- Genre: Sports / Variety
- Presented by: Jodan Perry (2017–present); Dean Widders (2017–present); Bo De La Cruz (2017–present); Timana Tahu (2017–21); George Rose (2017–20); Djuro Sen (2017–19); Tanisha Stanton (2017–19);
- Starring: Jodan Perry, Dean Widders
- Country of origin: Australia
- Original language: English

Production
- Production locations: SBS (Artarmon, NSW)
- Running time: 60 minutes approx. (inc. adverts)

Original release
- Network: NITV
- Release: 12 April 2017

Related
- Yokayi Footy; Barefoot Sports;

= Over the Black Dot =

Over The Black Dot is an Indigenous-orientated rugby league program that airs on NITV. The show primarily features discussion and highlights of National Rugby League matches, with a particular focus on Indigenous players and their stories and performances.
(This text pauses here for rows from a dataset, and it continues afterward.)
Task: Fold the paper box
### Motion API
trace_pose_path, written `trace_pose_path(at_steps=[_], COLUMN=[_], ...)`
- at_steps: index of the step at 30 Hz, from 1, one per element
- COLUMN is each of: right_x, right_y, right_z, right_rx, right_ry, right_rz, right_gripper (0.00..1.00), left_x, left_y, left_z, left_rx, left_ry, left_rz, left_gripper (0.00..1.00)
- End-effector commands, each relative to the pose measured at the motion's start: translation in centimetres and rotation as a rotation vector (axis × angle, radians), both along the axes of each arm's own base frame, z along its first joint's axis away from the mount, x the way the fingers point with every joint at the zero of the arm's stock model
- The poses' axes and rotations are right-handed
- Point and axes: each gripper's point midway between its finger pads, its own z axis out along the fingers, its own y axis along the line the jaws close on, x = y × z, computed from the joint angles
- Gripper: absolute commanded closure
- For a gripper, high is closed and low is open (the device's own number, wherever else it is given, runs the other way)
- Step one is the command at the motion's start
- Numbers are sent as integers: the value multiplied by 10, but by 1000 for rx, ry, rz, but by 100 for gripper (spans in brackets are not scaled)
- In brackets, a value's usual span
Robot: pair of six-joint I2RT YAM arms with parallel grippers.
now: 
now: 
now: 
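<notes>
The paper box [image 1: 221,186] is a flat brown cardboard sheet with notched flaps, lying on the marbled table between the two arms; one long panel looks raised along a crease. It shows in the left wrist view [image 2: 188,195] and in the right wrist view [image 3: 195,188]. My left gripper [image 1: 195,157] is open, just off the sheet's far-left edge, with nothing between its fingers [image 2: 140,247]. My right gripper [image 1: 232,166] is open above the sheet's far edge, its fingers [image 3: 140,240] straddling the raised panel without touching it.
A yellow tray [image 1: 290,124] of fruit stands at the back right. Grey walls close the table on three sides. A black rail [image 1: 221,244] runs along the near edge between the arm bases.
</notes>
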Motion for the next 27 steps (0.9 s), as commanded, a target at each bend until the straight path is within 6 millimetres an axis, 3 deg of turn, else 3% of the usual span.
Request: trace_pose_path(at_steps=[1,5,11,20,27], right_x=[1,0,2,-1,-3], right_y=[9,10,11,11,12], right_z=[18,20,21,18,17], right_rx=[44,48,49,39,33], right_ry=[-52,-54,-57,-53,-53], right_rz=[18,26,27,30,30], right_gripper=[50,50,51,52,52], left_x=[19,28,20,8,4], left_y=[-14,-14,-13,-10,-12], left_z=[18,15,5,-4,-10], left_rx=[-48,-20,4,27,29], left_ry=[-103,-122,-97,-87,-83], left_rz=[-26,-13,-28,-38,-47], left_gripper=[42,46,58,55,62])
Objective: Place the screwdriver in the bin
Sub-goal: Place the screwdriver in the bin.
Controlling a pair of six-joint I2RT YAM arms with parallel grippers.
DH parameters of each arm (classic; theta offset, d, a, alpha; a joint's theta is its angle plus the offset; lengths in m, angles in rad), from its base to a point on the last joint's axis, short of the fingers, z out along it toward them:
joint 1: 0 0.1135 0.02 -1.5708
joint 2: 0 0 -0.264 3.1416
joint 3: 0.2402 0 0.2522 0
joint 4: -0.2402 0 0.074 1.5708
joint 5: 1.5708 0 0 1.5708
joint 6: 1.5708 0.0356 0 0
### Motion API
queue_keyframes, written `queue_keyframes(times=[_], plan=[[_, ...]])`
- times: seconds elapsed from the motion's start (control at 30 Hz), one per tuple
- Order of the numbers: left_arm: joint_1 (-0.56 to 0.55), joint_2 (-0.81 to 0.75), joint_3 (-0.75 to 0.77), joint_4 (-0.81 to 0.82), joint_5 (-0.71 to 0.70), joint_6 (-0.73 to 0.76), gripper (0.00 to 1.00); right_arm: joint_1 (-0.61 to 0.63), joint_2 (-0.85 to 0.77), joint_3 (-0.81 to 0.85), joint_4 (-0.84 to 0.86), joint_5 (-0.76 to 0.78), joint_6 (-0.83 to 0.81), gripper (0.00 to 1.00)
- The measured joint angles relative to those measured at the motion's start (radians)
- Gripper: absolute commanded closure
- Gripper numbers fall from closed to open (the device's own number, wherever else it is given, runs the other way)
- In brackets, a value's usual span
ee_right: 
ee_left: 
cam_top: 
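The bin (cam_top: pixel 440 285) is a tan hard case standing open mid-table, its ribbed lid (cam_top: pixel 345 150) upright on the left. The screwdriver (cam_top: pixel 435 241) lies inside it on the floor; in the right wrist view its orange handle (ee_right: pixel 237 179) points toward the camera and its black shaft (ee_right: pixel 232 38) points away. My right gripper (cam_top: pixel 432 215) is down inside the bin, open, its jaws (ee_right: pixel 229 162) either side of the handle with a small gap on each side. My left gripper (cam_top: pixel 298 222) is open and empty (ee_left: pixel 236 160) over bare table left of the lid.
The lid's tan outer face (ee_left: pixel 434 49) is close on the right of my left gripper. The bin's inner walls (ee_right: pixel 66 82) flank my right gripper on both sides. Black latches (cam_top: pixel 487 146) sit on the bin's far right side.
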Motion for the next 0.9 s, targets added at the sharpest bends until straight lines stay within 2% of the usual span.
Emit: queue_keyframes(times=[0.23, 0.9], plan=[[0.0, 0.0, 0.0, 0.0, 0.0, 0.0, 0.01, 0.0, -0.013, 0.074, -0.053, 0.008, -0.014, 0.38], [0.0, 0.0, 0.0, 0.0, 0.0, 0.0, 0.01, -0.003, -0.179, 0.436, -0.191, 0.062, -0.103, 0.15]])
Hosted by Jodan Perry and featuring analysis from former NRL star Dean Widders and touch football world champion Bo De La Cruz, the program airs at 9:30pm every Tuesday.

==Format==
The format of Over The Black Dot features highlights and discussion of the previous week's NRL matches, followed by interviews with players and then a preview of the following week's games. The show runs for 30 minutes including advertisements.